= ASSIGNMENT =
Only one span of the listing below is wanted: the lines from the one with "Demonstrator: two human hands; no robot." through the one with "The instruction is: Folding", reproduced exactly, both ends kept.
============================================================
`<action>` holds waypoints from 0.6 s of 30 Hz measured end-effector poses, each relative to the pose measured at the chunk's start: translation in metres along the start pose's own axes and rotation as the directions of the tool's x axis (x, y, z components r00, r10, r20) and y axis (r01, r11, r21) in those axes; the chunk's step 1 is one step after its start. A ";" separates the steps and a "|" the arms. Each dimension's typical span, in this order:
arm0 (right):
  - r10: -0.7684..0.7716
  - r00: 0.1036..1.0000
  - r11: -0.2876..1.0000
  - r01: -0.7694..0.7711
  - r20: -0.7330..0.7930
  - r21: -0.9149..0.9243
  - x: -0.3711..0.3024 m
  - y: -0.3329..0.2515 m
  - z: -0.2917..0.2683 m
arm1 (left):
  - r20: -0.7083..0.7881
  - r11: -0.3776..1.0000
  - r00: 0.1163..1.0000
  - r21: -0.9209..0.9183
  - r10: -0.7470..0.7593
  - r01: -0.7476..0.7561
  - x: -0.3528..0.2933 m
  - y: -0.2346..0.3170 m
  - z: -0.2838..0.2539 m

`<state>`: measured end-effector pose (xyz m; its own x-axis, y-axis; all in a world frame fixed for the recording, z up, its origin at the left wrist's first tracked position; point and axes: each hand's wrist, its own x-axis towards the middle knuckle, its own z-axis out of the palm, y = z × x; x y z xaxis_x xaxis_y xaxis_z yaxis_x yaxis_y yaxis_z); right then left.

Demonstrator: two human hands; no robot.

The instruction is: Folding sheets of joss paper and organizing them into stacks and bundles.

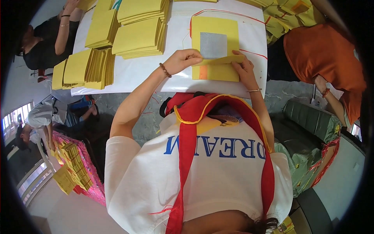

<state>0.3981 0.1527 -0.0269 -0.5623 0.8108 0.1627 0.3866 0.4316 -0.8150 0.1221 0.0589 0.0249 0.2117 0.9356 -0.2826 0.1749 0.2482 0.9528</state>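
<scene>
On the white-covered table lies a yellow paper sheet (215,24) with a silver-grey square (213,45) in its middle and an orange patch near its lower edge. A strip of yellow paper is raised as a fold across the sheet below the square. My left hand (182,61) pinches the left end of that fold, thumb against fingers. At the right end my right hand (245,69) grips the fold, with fingertips on its upper side. Whether the folded strip is one layer or several, I cannot tell.
Stacks of folded yellow paper (139,37) stand on the table's left side. Red string (230,15) runs around the sheet. More yellow paper bundles (292,17) lie at the far right. Other people are nearby, one in orange (315,50) at the right. Green wrapped bundles (307,121) sit below.
</scene>
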 end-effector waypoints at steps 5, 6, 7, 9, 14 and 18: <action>0.143 0.985 0.968 -0.158 0.093 0.195 0.003 0.002 -0.002 | -0.012 0.740 0.900 0.573 0.436 -0.351 -0.002 -0.008 -0.002; 0.143 0.987 0.971 -0.155 0.078 0.185 0.004 -0.001 -0.002 | -0.026 0.625 0.881 0.715 0.473 -0.314 0.002 -0.011 0.001; 0.138 0.987 0.972 -0.150 0.079 0.182 0.004 -0.005 -0.001 | -0.033 0.491 0.859 0.832 0.510 -0.260 0.006 -0.014 0.004; 0.197 0.980 0.831 -0.168 0.003 0.529 -0.001 -0.010 -0.002 | -0.067 0.528 0.847 0.807 0.528 -0.266 0.008 -0.014 0.007; -0.338 0.941 0.925 0.338 0.031 -0.171 -0.016 -0.048 -0.040 | 0.081 0.395 0.759 0.815 0.647 -0.424 -0.019 -0.003 0.014; -0.199 0.940 0.968 0.232 0.276 -0.094 -0.031 -0.050 -0.043 | 0.075 0.553 0.812 0.696 0.579 -0.458 -0.035 -0.009 0.031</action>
<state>0.4280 0.1231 0.0329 -0.8073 0.5676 0.1614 0.3125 0.6432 -0.6990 0.1433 0.0160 0.0225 0.3448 0.8847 0.3137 0.6690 -0.4661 0.5790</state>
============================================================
= WORKED SOLUTION =
Demonstrator: two human hands; no robot.

The instruction is: Folding sheets of joss paper and organizing them into stacks and bundles.

The requested output has been produced.